By Rebecca Adams, CQ HealthBeat Associate Editor
April 4, 2014 -- Enrollment in Medicaid and the Children's Health Insurance Program (CHIP) rose by more than 3 million people from the average enrollment level before Oct. 1 to Feb. 28, according to a report recently released by the Centers for Medicare and Medicaid Services (CMS).
The enrollment in February was 5 percent higher than for the period from July to September 2013, CMS said.
More than 62 million people were enrolled in Medicaid and CHIP in the 48 states that provided preliminary data for February. Data for three states—Connecticut, North Dakota, and Maine—were not included.
Samaia M. Hernandez, press secretary for Connecticut Gov. Dannel P. Malloy, said that 20,138 people enrolled in Medicaid or CHIP in Connecticut in February. That brought the state's total enrollment to 670,932. Numbers were not immediately available for North Dakota or Maine.
The Congressional Budget Office projected in its revised estimates that 8 million would enroll in Medicaid and CHIP in the first year after changes in the health care law took effect. Medicaid and CHIP enrollment occurs year-round and is not limited to special sign-up periods.
Enrollment in states that adopted the Medicaid coverage expansion increased five times more than states that opted not expanding to Medicaid under the law (PL 111-148, PL 111-152).
"The increase in Medicaid enrollments across the country is encouraging, but more work is left to do to ensure that the millions of uninsured Americans eligible for these programs gain coverage," said Health and Human Services Secretary (HHS) Kathleen Sebelius in a blog post. She said that federal officials expect enrollment in March to be even higher.
The states with the largest reported gains in enrollment were Oregon, West Virginia, and Vermont. Some of the states that reported a reduction in enrollment were Nebraska, Illinois, Alabama and Alaska.
Medicaid enrollment typically fluctuates throughout the year. But the increase is encouraging to advocates because the economy has improved. Medicaid and CHIP enrollment typically declines as economic conditions rise because some beneficiaries get jobs that offer health insurance or increase their income above the Medicaid eligibility threshold.
"Given that the economy has been improving and the trend should've been for enrollment to be leveling off, the bump has to reflect some of the increased activity" due to states' work in streamlining eligibility processes and the publicity about the health care law, said Kaiser Family Foundation Executive Vice President Diane Rowland, who also chairs the Medicaid and CHIP Payment and Access Commission.
Because enrollment levels bucked the expected trend, health policy analysts say that presumably the health care law is helping many more people get coverage.

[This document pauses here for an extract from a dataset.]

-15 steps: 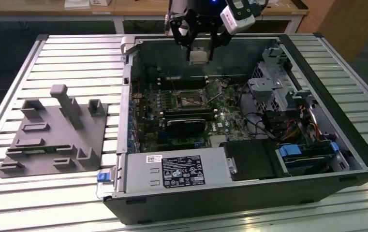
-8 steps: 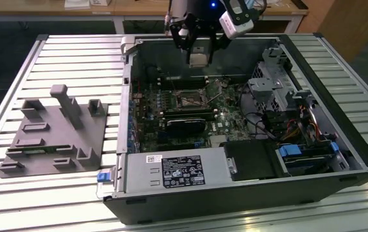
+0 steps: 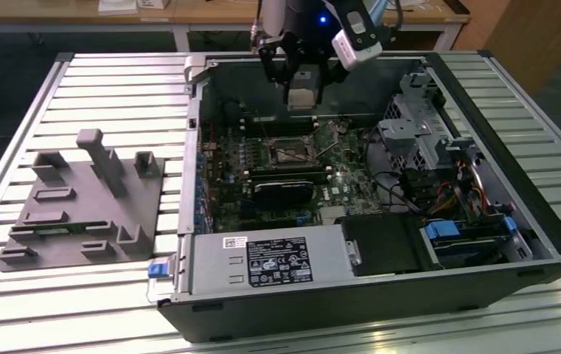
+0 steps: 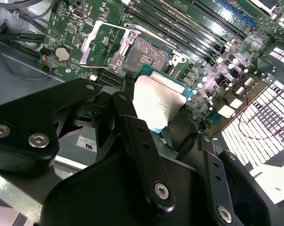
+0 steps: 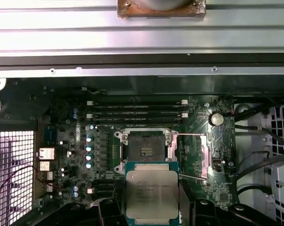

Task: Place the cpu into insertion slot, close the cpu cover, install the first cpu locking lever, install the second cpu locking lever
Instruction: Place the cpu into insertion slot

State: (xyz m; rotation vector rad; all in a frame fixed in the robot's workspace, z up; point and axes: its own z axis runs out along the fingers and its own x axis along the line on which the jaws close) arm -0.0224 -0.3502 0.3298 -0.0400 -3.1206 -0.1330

"If the economy had plummeted, it'd be very hard to tease out what the increase is due to —whether it's due to economic forces or due to the promotion of eligibility," said Rowland.
The report showed that the 2.2 million people who were determined to be eligible for Medicaid or CHIP in February was almost 789,000 more than the number eligible in October.
The numbers for determinations represent all of the people who have applied through state agencies, including marketplaces in states that are operating their own health insurance exchanges.
The figures for determinations do not include people who have applied through healthcare.gov, the federal website handling enrollment in 36 states. However, some of the Medicaid-eligible people who tried to sign up on healthcare.gov reapplied through state agencies because the federal marketplace was unable to quickly transfer many of the applications for people who qualified for Medicaid to state officials.
The numbers reported by CMS officials are preliminary and may increase as all of the states provide data.
The total also may rise since some people also may have received coverage that retroactively took effect in February. States are working through a backlog of applications.
"The three million number is only likely to go up," said Joan Alker, the executive director of the Georgetown University Health Policy Institute Center for Children and Families.
Lots of questions about Medicaid enrollment remain. The report does not break out how many people became eligible under an expansion of Medicaid in states that broadened eligibility to people with income of up to 138 percent of the federal poverty line.
Federal officials also do not know how many people who enrolled were previously uninsured. And in many cases, the data also included renewals of people who were previously enrolled.
"We have to be patient to figure out the impact of the Affordable Care Act, both with respect to how Medicaid and CHIP enrollment has gone for currently eligible people and the newly eligible, and what impact this has on the uninsured rate," said Alker. "We really cannot answer those questions yet."
But since states traditionally have not publicly provided enrollment data on a monthly basis, the reporting by states will give policymakers a better sense of what is happening with enrollment once the information is more complete.
Alker said it is "terrific that CMS is getting this data in more real time than we ever had before but it's a work in progress."
Rowland called the report "commendable."
"It's a good start," she said. "It's not totally complete but it begins to give us a picture. But there's still a lot more digging that needs to go on."